- [Your goal]
Set down, word for word, each line from the top of the data through the line that has "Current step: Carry"; omit every picture.

- [Recorded data]
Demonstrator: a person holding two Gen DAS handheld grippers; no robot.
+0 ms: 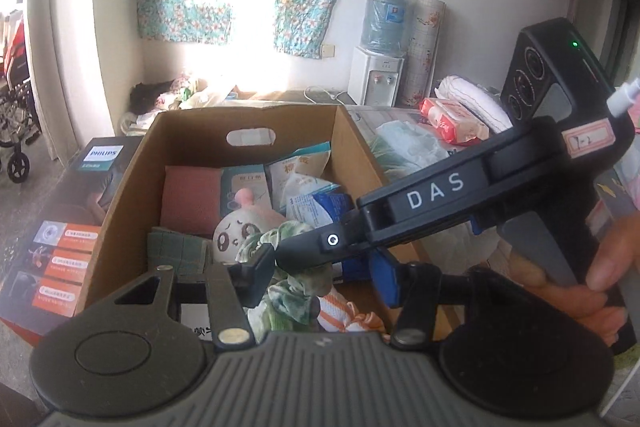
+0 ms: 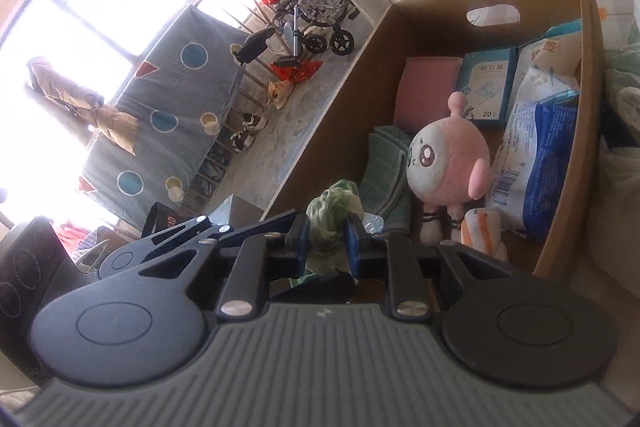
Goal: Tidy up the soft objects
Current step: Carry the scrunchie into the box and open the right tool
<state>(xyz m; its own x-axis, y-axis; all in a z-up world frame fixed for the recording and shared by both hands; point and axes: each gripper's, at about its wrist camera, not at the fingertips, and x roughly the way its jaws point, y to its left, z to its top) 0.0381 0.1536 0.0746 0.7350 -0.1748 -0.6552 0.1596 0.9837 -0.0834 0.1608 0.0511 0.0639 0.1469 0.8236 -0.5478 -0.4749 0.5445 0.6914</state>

- [Response to this task]
Demonstrator: a person holding two Gen DAS handheld grippers; no robot.
+0 ms: 
+0 ms: 
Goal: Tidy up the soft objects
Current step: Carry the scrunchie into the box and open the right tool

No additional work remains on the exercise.